→ WORK ITEM: Only the lines from the beginning of the material below through the line with "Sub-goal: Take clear" should be retyped exactly, and pictures are to be skipped.
*** SUPPLIED INFORMATION ***
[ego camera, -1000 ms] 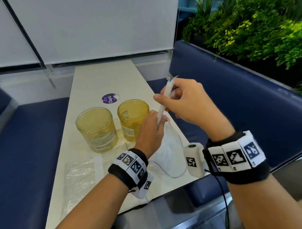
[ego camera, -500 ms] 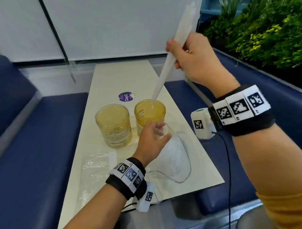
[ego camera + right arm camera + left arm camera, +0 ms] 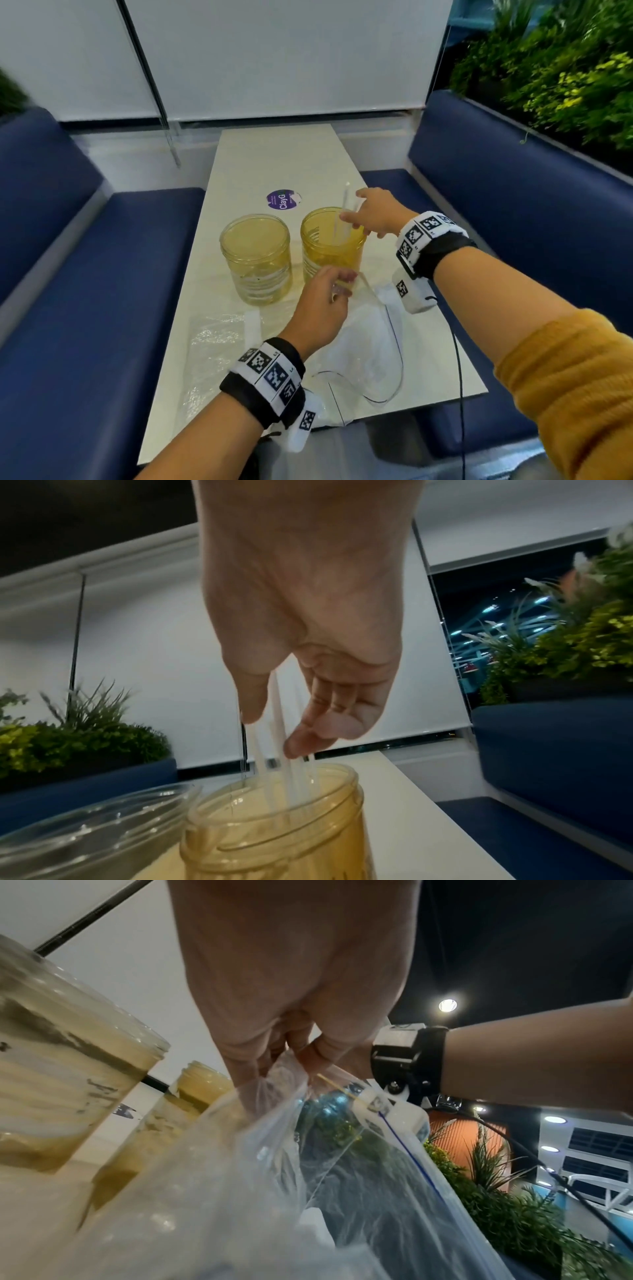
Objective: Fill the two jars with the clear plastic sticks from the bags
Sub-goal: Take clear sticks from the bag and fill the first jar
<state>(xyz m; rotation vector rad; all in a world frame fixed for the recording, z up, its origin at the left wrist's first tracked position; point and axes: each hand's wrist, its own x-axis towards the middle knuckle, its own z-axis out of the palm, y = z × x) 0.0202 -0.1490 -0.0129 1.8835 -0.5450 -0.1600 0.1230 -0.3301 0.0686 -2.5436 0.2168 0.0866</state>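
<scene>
Two amber jars stand side by side on the white table. My right hand hovers over the right jar, thumb and fingers loosely curled around a few clear plastic sticks. In the right wrist view the sticks fan out between the fingertips, with their lower ends inside that jar. The left jar holds no sticks that I can see. My left hand pinches the mouth of a clear zip bag just in front of the right jar. The pinch on the bag's edge shows in the left wrist view.
A second clear bag lies flat on the table's near left. A round purple sticker is behind the jars. Blue benches flank the table on both sides, and plants rise behind the right one. A black cable hangs from my right wrist.
My right hand pulled the sticks out of the bag, lifted them high, then came down to the right jar so their lower ends are inside it. My left hand stayed on the bag.
</scene>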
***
→ TASK RESULT:
[ego camera, -1000 ms] 
[ego camera, -500 ms] 
[ego camera + right arm camera + left arm camera, +0 ms] 
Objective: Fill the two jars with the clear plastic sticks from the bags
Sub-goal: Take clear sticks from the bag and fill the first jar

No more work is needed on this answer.